Article Text
Abstract
Introduction Although there is a low risk of malignant conversion of duodenal polyps in FAP, EMR is often considered. However, few studies have looked at the safety and efficacy of EMR. We compared the outcome of duodenal EMR’s in patients with FAP vs sporadic adenomas. To our knowledge, this is the largest series of duodenal EMRs that is published so far.1
Methods We looked at Clinical records of all patients who underwent endoscopic resections for duodenal adenomas at Leeds in a 10 year period.
Results A total of 49 sporadic adenomas were resected (in 51 patients) and 44 FAP related (in 22 patients). Most lesions appeared either sessile (43) or flat elevated (48). The average size of the FAP related polyps was 16.9 vs. 20.7 mm in sporadic lesions. Most were removed by standard EMR (n = 82) rather than the strip biopsy technique (n = 9). Two procedures failed and no follow-up data was available after the resection of 2 sporadic polyps.
The final histology of the lesions were; TA+LGD (76), TA+HGD (13), adenocarcinoma (2) and 2 polyps were not retrieved. In 11 lesions, there was a change in the histological grade after resection.
There were 4 perforations (4.3%), 3 were managed surgically. 12 patients (13%) were readmitted with significant late GI bleeding and 8 patients required endoscopic therapy and transfusion.

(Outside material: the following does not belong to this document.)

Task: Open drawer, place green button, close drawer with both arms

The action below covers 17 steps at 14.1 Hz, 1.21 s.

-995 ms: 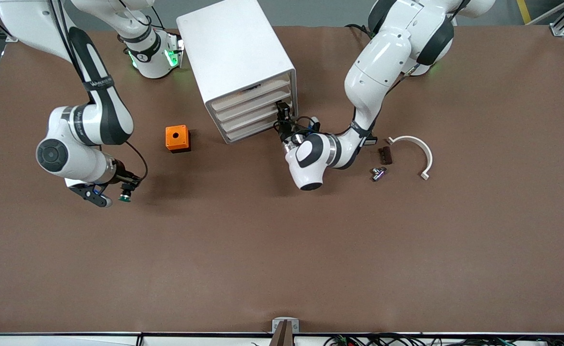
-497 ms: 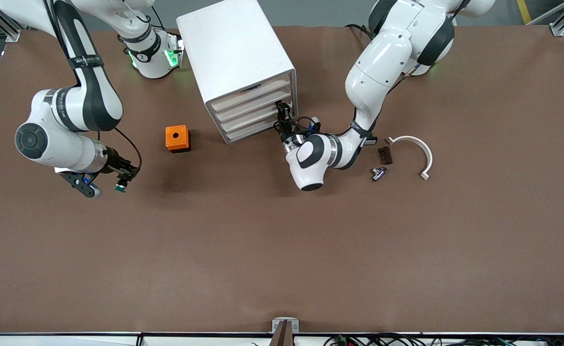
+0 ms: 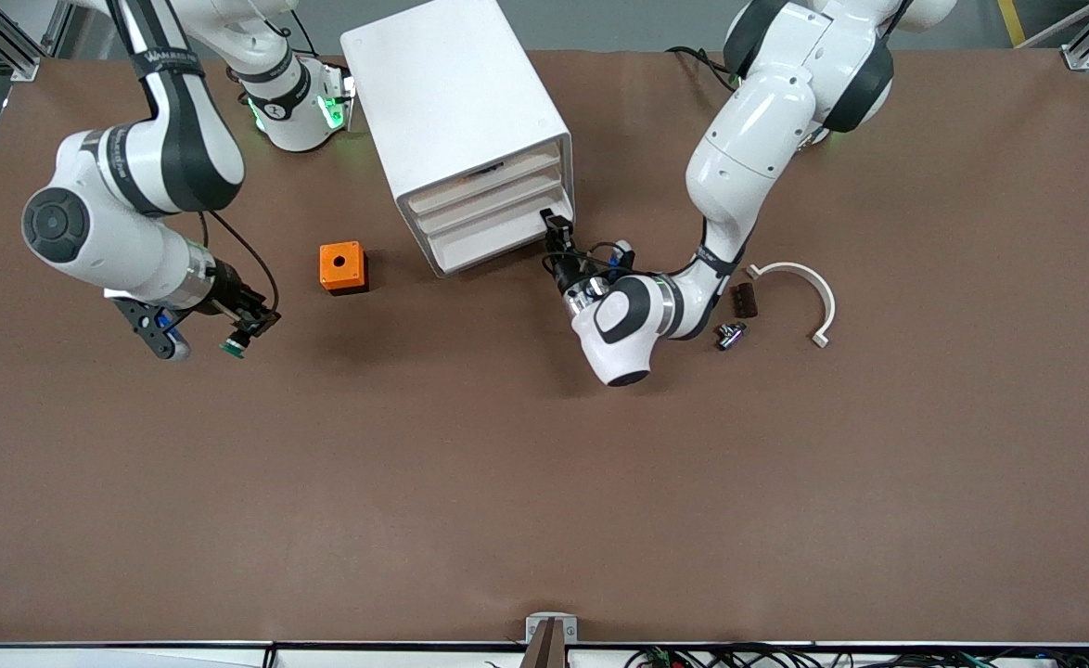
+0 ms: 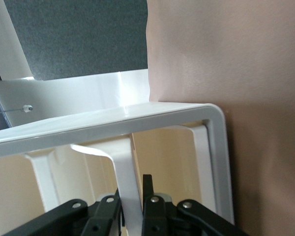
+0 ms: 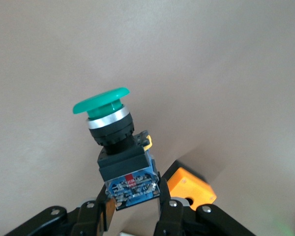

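The surface (image 3: 544, 482) is dominated by the white cabinet (image 3: 452, 102), set toward 12 o'clock in the front view, with its four drawer fronts facing 5 o'clock. The drawer (image 3: 498, 237), third from the top, is seen drawn out a little, its lip clamped at the corner by the left gripper (image 3: 558, 232); in the left wrist view the jaws are closed tight on a thin white rib of the drawer front (image 4: 130, 196). The hold sits at one end of the front rather than its middle, so a skewed pull is judged the main risk: the tray could bind in its rails, or the light cabinet could be dragged or twisted across the surface, since nothing is seen bracing it. The narrow rib could also slip from the jaws.

At 9 o'clock, the right gripper (image 3: 246, 332) is held above the surface, clear of the orange box (image 3: 342, 267), with its jaws shut on the blue-and-black base of the button (image 5: 115, 147), green cap tilted outward. Only the lower body is pinched, so the button could pivot or drop during the carry. The drawer's opening is possibly still too narrow for it, though that is hard to judge from above.

Small parts near 3 o'clock, a curved white clip (image 3: 809, 288) among them, lie close to the left arm's elbow and could be swept aside.
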### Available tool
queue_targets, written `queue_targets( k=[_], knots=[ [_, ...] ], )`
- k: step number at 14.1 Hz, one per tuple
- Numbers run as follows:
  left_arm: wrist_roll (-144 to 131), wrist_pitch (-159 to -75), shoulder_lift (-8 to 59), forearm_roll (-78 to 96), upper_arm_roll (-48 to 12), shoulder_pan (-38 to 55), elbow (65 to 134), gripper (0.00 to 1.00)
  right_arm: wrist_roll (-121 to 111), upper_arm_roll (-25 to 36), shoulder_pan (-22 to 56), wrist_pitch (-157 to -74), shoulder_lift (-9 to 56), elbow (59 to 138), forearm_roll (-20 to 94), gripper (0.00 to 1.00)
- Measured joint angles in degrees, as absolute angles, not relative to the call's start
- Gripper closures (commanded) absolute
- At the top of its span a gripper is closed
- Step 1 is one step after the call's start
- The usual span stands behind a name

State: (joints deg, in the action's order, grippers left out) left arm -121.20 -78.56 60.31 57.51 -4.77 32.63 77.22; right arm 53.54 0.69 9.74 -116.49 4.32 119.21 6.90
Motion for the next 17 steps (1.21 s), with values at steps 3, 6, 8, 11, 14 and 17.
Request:
queue_targets(
  k=[3, 6, 8, 11, 14, 17],
  knots=[
    [-121.2, -79.32, 60.3, 57.94, -4.67, 29.6, 77.0, 0.86, 62.27, 0.58, 13.18, -121.64, 4.98, 119.79, 6.95, 1.0],
    [-121.2, -79.71, 60.3, 58.18, -4.65, 27.16, 76.85, 0.86, 70.54, 0.49, 17.52, -127.55, 8.64, 120.12, 6.97, 1.0],
    [-121.2, -79.97, 60.3, 58.43, -4.64, 26.51, 76.83, 0.86, 75.83, 0.45, 20.29, -129.16, 11.15, 119.18, 7.0, 1.0],
    [-121.2, -80.24, 60.3, 58.56, -4.64, 25.99, 76.81, 0.82, 85.2, 0.38, 24.9, -129.62, 15.86, 114.14, 7.12, 1.0],
    [-121.2, -80.47, 60.3, 58.57, -4.61, 25.68, 76.82, 0.8, 92.05, 0.31, 29.3, -129.61, 19.9, 109.44, 7.38, 1.0],
    [-121.2, -80.8, 60.3, 58.57, -4.6, 25.46, 76.84, 0.52, 95.06, 0.28, 33.44, -129.53, 20.86, 108.34, 10.67, 1.0]
  ],
)
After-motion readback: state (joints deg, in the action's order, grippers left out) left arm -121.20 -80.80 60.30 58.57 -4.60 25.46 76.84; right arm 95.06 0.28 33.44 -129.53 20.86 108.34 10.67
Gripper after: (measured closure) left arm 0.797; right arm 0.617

There was no significant difference in the success rates in the two groups (19/44 vs. 32/49) p value 0.94). However, the resection of polyps ≥2 cm were significantly more likely to be associated with a complication (7/59 vs. 8/19 p = 0.02). There was no difference in the risk of complications with the polyp location, ASA status, Spigelman score or patient age.

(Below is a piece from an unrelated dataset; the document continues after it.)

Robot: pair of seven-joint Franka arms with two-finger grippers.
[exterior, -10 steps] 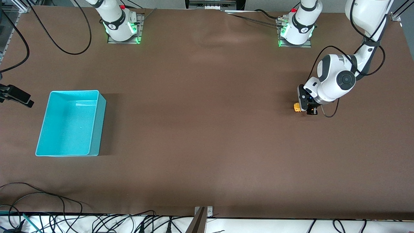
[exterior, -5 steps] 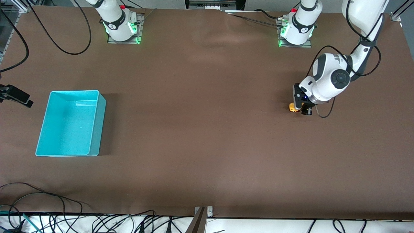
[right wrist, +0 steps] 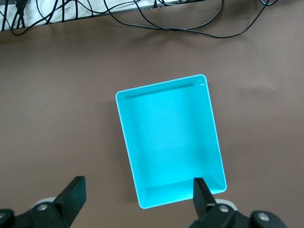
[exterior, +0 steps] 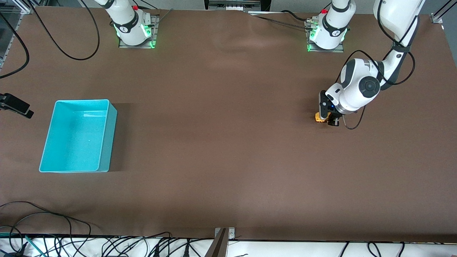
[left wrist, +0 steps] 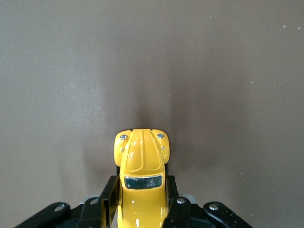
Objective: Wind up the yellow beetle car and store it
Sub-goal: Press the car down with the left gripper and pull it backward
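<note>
1. Turquoise bin (exterior: 76, 137), open top, toward the right arm's end of the surface (exterior: 221, 142).
2. Surface brown, plain.
3. Black cables (exterior: 107, 246) along the edge nearest the front camera.

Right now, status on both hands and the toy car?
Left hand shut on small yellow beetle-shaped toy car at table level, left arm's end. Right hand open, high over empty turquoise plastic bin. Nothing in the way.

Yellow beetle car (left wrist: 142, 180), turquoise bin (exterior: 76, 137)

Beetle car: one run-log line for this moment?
left gripper: shut on yellow beetle car | right gripper: open over turquoise bin | car not stored
</note>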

Amongst the FAP polyps, polyps >20 mm were significantly more likely to have local recurrence (3/6 vs 3/31 p value 0.04). There was no difference in the chances of success of the resection with the growth pattern, the location of the polyp or the Spigelman score.
Conclusion Duodenal EMR is hazardous, particularly when lesions 2 cm or larger are resected. However, there was no significant difference in the hazards or success rates between the two groups. Most FAP patients had further neoplasia on follow up, but this is due to the fact that many of the adenomas were not resected /treated in the first sitting.
Reference 1 Basford P, Bhandari P. Endoscopic management of nonampullary duodenal polyps. Therap Adv Gastroenterol. 2012 March; 5(2):127–138
Disclosure of Interest None Declared.